Would you please repeat, word for word, only the lines from the one holding "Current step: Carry" through the one holding "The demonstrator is" in the material below, without the pictures?
--*--
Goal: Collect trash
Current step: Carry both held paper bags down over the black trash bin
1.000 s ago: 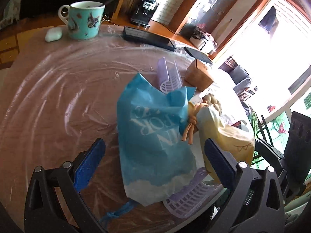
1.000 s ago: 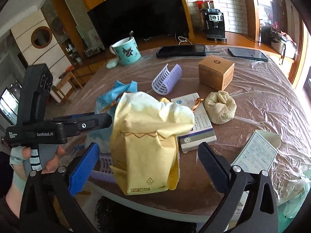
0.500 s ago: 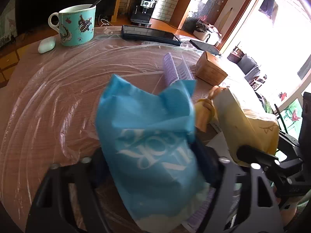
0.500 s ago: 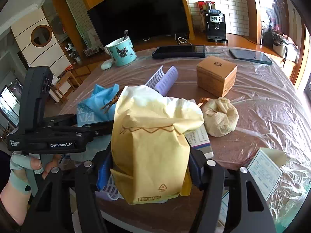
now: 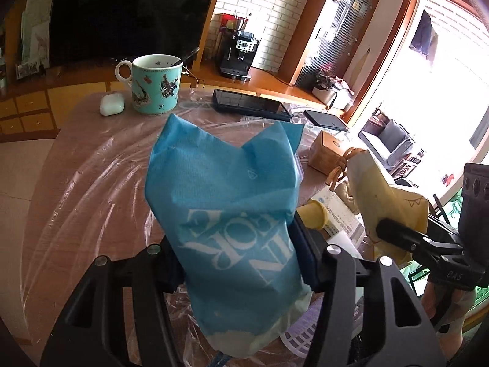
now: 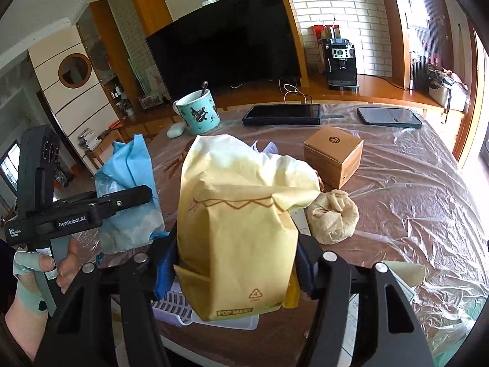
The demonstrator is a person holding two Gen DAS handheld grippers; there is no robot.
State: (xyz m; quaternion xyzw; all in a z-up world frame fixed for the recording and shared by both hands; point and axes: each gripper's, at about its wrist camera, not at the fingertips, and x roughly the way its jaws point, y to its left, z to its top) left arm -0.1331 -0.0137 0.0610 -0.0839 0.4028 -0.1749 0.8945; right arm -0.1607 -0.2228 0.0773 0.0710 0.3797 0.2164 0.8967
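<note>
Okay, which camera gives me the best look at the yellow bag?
The right wrist view. There the yellow bag fills the middle, front face and printed base readable, pinched between the right tongs, whose jaws are closing. The left wrist view shows only a slice of it at the right edge, partly behind the right tongs' finger.

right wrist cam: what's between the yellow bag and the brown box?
Right wrist view: only bare plastic-covered table between the yellow bag and brown box; the crumpled beige wad sits nearer, below the box.
</note>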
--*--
## Solution to the problem:
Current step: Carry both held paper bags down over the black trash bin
1.000 s ago: 
1.000 s ago: 
0.500 s ago: 
0.500 s ago: 
now: 
now: 
The demonstrator is a person holding two Gen DAS handheld grippers; there is no robot.

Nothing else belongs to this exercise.